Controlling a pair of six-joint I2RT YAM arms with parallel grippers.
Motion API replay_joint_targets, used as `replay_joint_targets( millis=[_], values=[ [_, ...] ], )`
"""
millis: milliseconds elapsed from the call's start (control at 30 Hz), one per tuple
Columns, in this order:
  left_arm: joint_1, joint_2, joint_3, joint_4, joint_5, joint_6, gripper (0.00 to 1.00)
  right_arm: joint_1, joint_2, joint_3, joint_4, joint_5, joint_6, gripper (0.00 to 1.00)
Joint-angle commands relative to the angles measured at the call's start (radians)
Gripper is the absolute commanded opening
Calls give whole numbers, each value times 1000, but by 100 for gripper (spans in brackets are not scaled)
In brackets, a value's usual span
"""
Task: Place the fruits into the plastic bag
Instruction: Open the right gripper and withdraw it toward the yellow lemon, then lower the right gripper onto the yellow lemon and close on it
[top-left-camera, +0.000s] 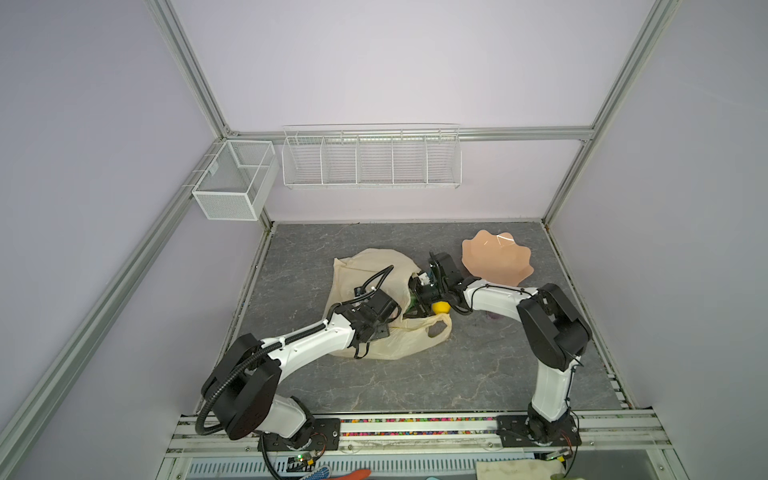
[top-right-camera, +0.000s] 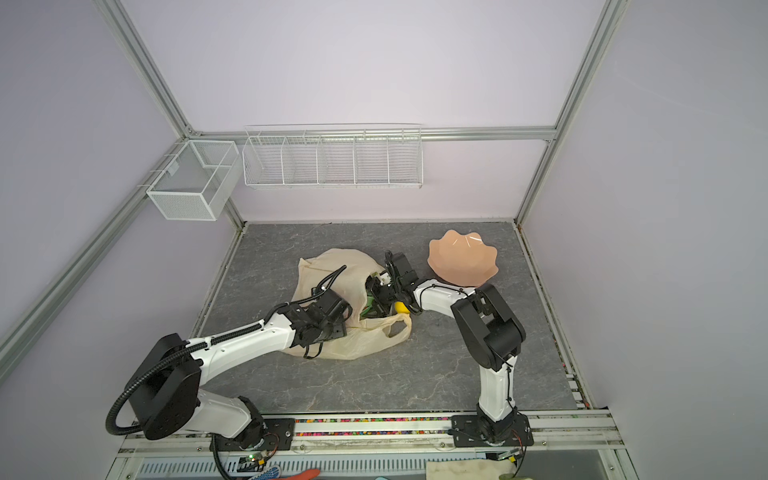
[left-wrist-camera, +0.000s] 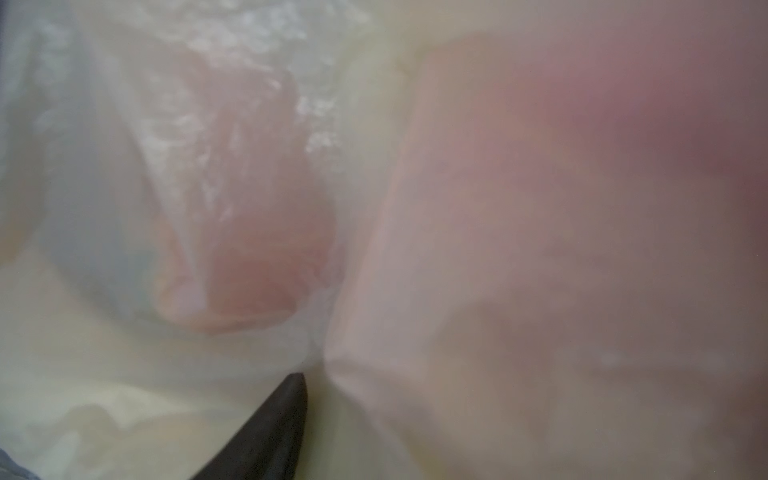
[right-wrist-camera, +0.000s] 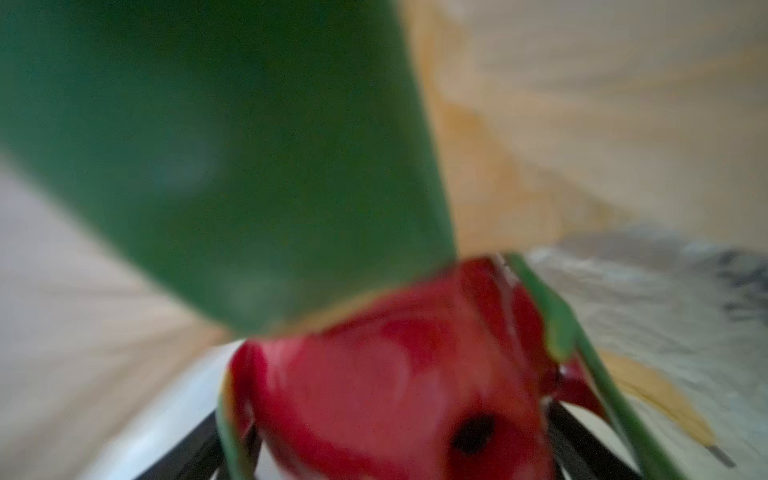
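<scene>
At the near left, the left arm reaches over the grey table (top-left-camera: 415, 374) and sets the left gripper (top-left-camera: 374, 330) on the near half of the plastic bag (top-left-camera: 365, 266). The bag lies crumpled left of centre with its mouth and one handle loop (top-left-camera: 436, 330) turned right. The left wrist view shows one dark fingertip (left-wrist-camera: 286, 411) against the translucent film. The second finger is out of frame, so it cannot be told whether this gripper is released or pinching the film. Pinkish shapes behind the film are too blurred to identify. Just beyond, at the bag mouth, the right gripper (top-left-camera: 419, 302) points left into the opening and is clenched, jaws wide, on the dragon fruit (right-wrist-camera: 395, 395). The right wrist view shows the red body seated between the dark fingers (right-wrist-camera: 187, 449), with green scales (right-wrist-camera: 557, 316) and bag film around it. A yellow citrus (top-left-camera: 440, 307) sits just beside the right wrist at the rim of the mouth; whether it lies inside the bag cannot be told. A small purplish item (top-left-camera: 494, 316) under the right arm is too small to identify. Farther right, the pink dish (top-left-camera: 496, 259) holds no fruit. Assessment: the task appears to be late in progress. Outstanding: release the dragon fruit inside the bag, then confirm or complete placement of the citrus.
</scene>
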Motion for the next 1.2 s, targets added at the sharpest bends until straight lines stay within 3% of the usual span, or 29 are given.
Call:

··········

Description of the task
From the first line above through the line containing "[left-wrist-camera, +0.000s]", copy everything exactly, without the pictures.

Result of the task
Controlling a pair of six-joint I2RT YAM arms with parallel grippers.
Motion API replay_joint_targets, used as `replay_joint_targets( millis=[_], values=[ [_, ...] ], )`
"""
millis: milliseconds elapsed from the call's start (control at 30 Hz), one per tuple
Columns, in this order:
  left_arm: joint_1, joint_2, joint_3, joint_4, joint_5, joint_6, gripper (0.00 to 1.00)
  right_arm: joint_1, joint_2, joint_3, joint_4, joint_5, joint_6, gripper (0.00 to 1.00)
Joint-angle commands relative to the angles measured at the call's start (radians)
Gripper is the absolute commanded opening
Calls give whole numbers, each value times 1000, but by 100 for gripper (spans in brackets are not scaled)
In brackets, a value's usual span
"""
Task: Place the fruits into the plastic bag
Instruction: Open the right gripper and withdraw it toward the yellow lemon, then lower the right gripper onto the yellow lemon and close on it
[top-left-camera, +0.000s] 
[top-right-camera, +0.000s] 
[left-wrist-camera, +0.000s] 

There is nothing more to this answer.